Task requirements: Pull out all lines from the listing below in which the word "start" appears.

########################################

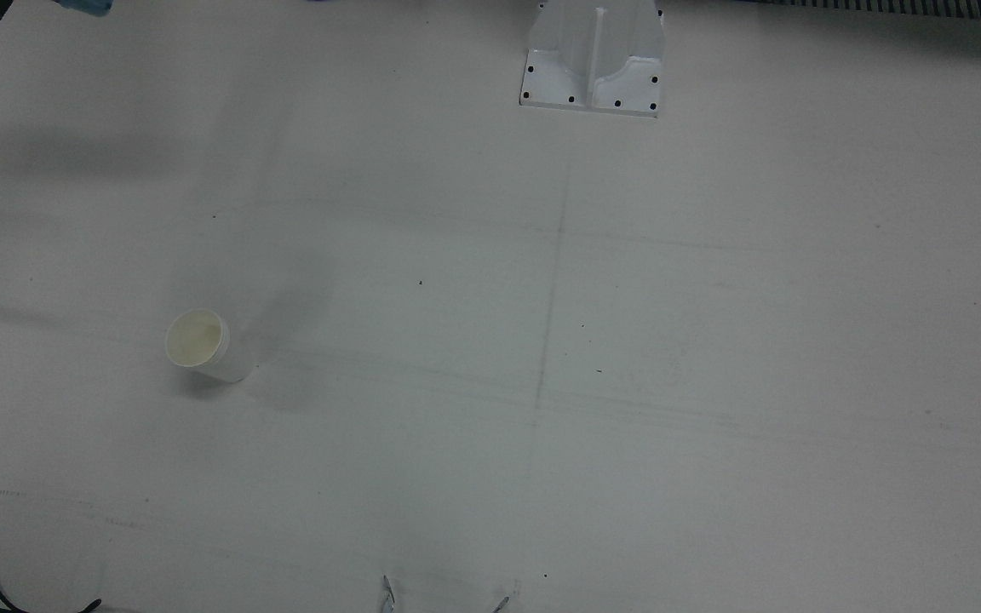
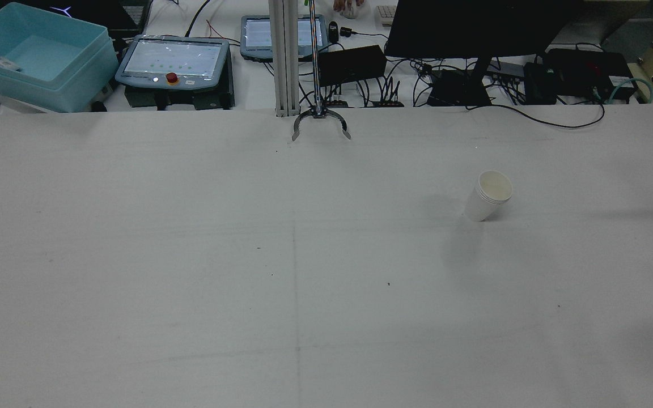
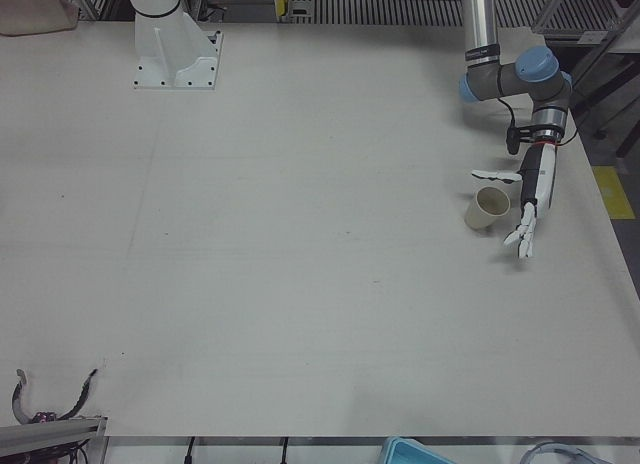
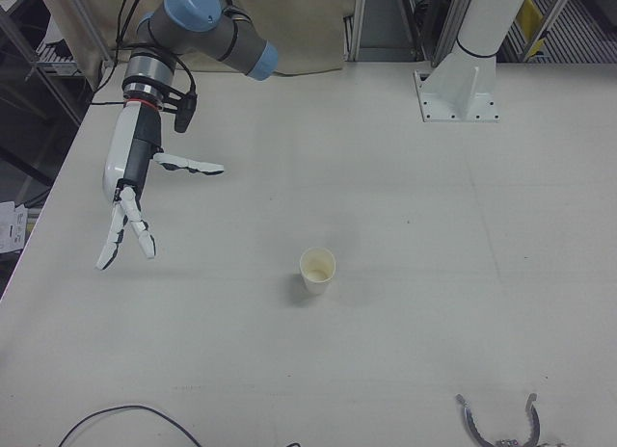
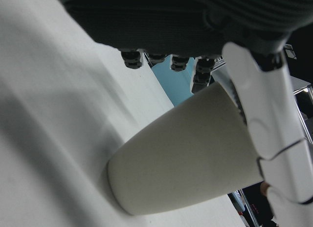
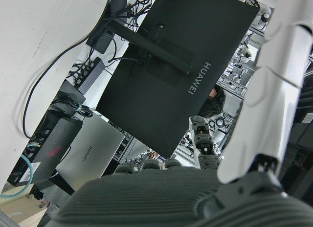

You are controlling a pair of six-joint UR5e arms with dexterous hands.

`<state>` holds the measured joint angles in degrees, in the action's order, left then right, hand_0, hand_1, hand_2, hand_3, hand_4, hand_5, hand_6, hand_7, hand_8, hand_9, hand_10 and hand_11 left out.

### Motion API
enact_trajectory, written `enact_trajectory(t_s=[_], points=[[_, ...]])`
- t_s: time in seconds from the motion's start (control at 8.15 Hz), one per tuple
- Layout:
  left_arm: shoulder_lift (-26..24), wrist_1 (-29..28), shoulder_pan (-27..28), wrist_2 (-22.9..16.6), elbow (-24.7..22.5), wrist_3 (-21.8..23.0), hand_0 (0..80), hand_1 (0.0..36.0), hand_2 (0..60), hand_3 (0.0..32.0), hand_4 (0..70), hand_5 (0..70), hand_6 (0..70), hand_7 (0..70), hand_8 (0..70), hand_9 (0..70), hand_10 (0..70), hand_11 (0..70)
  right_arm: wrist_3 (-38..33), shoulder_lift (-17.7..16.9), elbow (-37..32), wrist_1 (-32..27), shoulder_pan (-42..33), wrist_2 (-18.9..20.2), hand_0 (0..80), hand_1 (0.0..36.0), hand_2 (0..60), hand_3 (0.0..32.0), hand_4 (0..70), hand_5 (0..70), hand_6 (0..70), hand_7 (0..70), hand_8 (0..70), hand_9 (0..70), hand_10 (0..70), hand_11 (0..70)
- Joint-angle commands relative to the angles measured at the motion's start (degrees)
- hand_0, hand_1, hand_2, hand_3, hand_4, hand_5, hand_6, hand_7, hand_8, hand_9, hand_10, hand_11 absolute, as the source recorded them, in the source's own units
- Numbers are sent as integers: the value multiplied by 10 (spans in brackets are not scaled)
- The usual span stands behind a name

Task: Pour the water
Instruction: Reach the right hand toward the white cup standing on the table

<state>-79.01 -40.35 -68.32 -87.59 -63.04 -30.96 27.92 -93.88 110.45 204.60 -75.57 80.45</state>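
A white paper cup (image 3: pixel 487 207) stands upright near the table's edge in the left-front view. My left hand (image 3: pixel 527 206) hangs right beside it, open, with its fingers pointing down and its thumb reaching over the cup's far side. In the left hand view this cup (image 5: pixel 188 156) fills the space just before the palm, with one finger (image 5: pixel 266 134) along its side. A second white paper cup (image 4: pixel 317 270) (image 1: pixel 198 343) (image 2: pixel 488 195) stands alone and looks empty. My right hand (image 4: pixel 130 201) hovers open with spread fingers at the table's edge, well away from that cup.
An arm pedestal (image 1: pixel 593 60) is bolted at the table's robot side. A metal claw clamp (image 2: pixel 321 122) sits at the operators' edge. Beyond it are a teal bin (image 2: pixel 37 56), teach pendants (image 2: pixel 173 59) and a black monitor (image 2: pixel 474 25). A black cable (image 4: pixel 125 418) lies by the front corner.
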Motion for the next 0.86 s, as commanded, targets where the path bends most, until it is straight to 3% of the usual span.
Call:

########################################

Result for this exercise:
- t_s: time in seconds from the motion's start (control at 8.15 Hz), one per tuple
- Joint-angle commands relative to the angles measured at the motion's start (degrees)

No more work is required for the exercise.